* [Assignment]: Please give back, word for word, only the lines starting at the one containing "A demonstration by" and ending at the one containing "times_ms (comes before" within the material below.

○ ○ ○ ○

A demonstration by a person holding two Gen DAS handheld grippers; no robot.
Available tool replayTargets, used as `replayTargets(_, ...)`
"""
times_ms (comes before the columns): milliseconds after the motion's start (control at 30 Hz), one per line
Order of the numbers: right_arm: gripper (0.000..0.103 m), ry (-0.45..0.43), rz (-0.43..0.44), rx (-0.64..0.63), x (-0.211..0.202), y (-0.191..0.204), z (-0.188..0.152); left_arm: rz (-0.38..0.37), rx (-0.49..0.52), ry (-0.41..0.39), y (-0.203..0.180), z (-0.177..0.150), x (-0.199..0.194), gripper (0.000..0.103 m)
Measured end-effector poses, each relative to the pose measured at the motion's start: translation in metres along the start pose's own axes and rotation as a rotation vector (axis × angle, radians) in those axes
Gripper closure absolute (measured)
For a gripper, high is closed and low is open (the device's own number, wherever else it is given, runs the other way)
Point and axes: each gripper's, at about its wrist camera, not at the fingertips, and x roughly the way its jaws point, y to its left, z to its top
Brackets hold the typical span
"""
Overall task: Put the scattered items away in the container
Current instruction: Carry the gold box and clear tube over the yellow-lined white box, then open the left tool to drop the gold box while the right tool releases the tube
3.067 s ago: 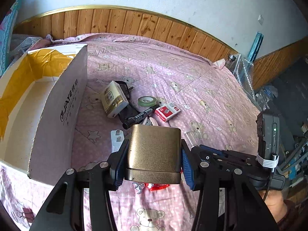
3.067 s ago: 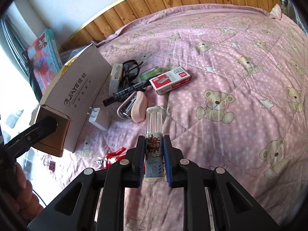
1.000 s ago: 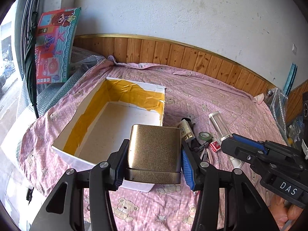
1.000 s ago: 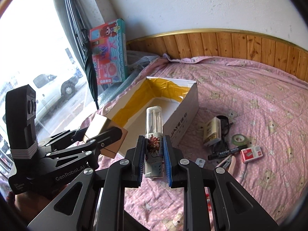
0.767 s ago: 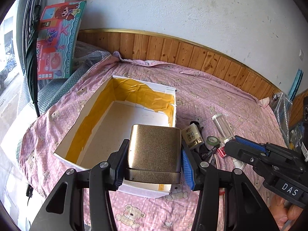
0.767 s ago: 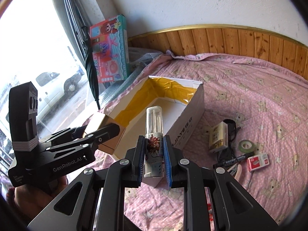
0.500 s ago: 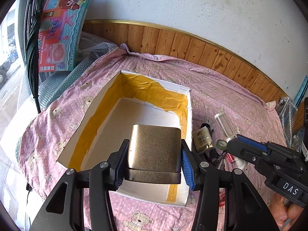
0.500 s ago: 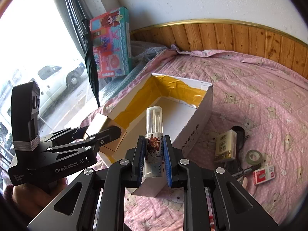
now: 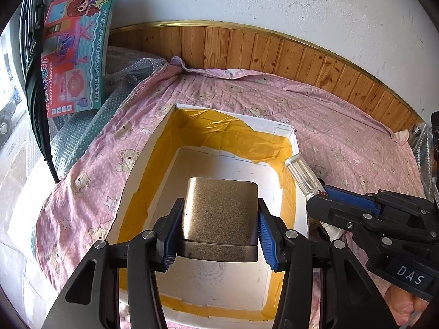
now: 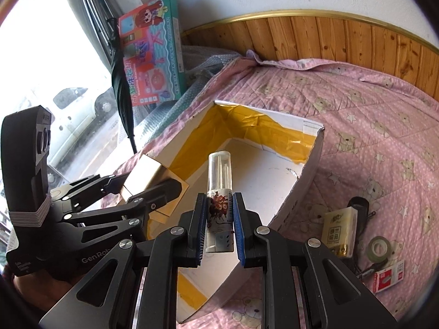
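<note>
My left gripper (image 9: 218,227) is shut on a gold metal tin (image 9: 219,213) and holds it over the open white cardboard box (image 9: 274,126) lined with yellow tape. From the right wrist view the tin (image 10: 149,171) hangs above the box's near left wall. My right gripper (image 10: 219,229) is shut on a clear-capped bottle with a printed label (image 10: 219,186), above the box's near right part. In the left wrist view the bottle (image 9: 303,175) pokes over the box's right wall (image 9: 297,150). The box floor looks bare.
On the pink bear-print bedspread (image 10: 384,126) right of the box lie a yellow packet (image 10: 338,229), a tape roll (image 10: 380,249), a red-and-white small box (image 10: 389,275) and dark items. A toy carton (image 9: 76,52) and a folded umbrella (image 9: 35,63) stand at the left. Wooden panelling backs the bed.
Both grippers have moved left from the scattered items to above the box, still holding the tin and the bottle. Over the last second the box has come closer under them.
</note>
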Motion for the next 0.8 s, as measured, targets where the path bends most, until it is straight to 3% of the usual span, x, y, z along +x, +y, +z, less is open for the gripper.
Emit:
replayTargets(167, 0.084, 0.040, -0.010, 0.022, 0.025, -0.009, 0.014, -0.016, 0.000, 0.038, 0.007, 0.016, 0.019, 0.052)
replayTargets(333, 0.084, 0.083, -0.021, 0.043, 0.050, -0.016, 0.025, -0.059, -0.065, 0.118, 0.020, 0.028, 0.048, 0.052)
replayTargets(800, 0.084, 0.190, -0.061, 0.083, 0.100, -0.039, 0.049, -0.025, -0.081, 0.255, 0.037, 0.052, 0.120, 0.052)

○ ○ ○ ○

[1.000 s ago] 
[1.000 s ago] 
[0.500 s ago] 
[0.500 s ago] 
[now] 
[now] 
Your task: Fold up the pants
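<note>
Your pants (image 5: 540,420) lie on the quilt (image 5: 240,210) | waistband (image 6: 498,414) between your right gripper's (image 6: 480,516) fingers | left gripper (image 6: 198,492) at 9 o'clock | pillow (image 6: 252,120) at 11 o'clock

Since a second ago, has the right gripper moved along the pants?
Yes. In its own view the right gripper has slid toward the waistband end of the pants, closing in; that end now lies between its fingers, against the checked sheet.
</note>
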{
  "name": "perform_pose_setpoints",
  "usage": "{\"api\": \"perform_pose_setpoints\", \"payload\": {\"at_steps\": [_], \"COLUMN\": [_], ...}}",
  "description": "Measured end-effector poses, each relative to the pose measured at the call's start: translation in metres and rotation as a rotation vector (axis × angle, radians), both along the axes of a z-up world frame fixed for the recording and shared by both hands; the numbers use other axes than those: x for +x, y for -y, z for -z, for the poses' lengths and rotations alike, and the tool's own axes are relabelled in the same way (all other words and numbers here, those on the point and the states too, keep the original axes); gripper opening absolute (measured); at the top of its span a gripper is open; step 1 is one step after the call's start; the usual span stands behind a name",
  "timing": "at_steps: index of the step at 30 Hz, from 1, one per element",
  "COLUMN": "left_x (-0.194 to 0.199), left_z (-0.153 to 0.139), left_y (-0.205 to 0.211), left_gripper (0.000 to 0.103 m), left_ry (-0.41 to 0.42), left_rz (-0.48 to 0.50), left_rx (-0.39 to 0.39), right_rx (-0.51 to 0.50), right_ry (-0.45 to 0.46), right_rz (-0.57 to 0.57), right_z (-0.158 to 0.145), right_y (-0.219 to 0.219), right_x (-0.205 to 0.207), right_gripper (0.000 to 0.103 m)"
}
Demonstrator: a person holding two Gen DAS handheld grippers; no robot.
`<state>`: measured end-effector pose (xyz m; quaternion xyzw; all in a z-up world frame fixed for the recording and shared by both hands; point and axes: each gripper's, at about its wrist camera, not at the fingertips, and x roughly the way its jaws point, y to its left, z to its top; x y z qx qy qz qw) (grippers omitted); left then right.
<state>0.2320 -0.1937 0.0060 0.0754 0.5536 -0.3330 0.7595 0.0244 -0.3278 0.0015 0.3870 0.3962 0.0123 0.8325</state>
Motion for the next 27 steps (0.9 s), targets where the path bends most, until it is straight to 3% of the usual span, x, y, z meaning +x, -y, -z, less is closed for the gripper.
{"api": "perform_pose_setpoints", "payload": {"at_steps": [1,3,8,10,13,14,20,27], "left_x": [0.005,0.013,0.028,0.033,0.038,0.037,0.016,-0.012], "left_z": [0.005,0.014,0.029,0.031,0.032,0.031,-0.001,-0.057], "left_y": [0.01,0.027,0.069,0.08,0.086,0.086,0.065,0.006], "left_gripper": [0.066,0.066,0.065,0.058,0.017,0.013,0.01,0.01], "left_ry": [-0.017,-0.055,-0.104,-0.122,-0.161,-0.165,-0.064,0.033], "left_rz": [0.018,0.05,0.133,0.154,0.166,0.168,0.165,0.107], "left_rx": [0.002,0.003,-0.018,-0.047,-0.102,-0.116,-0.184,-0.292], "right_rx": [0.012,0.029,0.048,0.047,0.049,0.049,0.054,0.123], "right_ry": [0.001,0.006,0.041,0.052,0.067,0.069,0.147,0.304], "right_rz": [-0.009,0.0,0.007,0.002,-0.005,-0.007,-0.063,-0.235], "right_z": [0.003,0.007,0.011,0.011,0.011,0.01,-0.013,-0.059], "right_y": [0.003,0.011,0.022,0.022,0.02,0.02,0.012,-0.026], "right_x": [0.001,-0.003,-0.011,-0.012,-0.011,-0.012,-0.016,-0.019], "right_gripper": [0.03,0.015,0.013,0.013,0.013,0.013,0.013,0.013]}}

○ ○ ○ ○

* [Output below]:
A demonstration by a person holding two Gen DAS handheld grippers; no robot.
Available tool replayTargets, used as `replayTargets(_, ...)`
"""
times_ms (comes before the columns): milliseconds after the motion's start (control at 30 Hz), one per line

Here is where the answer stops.